Today, you buy $2000 worth of hardware.   Your hash rate is 1500 MH/s.  You draw 1200 watts.  A  bitcoin is worth $7.  Electricity is $0.10/kWh.  You gross $1228 a month and your electricity cost is $86 a month.  Your electricity cost is just noise.

Imagine that a year from now, the difficulty is tenfold.

At this point a FPGA rig is going to have a fraction of your power consumption.  At that point:
Your hash rate is 1500 MH/s.  You draw 1200 watts.  You gross $123 a month and your electricity cost is $86 a month.  Your net profit is $37/month.  Your electricity cost consumes most of your gross.

The guy with the FPGA array has the same hash rate of 1500 MH/s.  He draws 300 watts.  He grosses $123 a month and his electricity cost is $21 a month.  His net profit is $102 a month.

Will difficulty rise tenfold?  Will bitcoins continue to be worth $7?  Will 1500MH/s of hashing power only draw 300 watts in FPGAs?  Who knows?  I'm just pointing out the scenario where the FPGA guy can have a huge advantage.

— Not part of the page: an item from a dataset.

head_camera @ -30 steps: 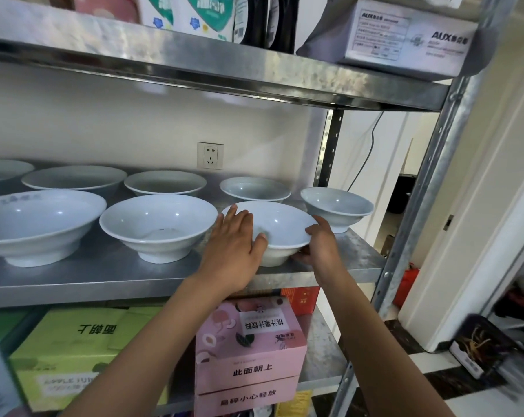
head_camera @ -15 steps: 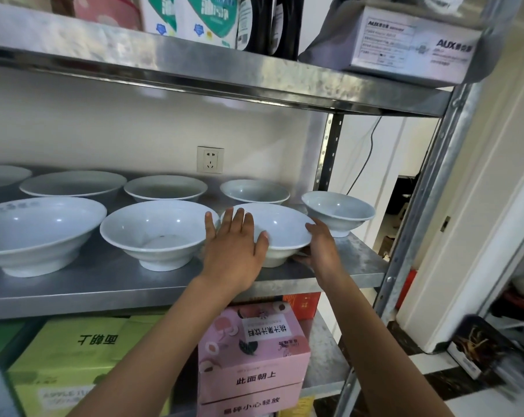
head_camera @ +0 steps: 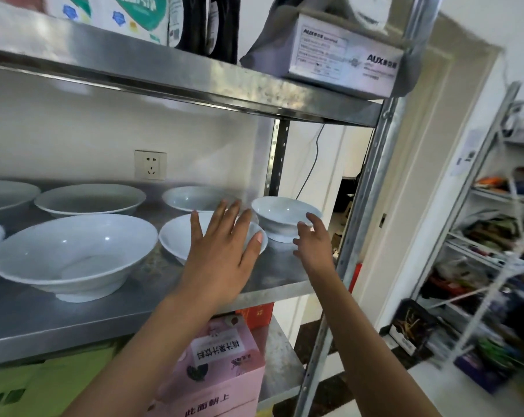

In your example, you are overriding the initial FPGA costs. At this moment, for a 1500 Mhps FPGA array, you need 18.7 x 80 Mhps FPGA, or $ 11100.- Same 1500 Mhps is achieved with $2000 worth GPU's. So, assuming a profit gain for FPGA's of 102-37 = 65 a month, you still need almost 12 years to recover initial FPGA investment.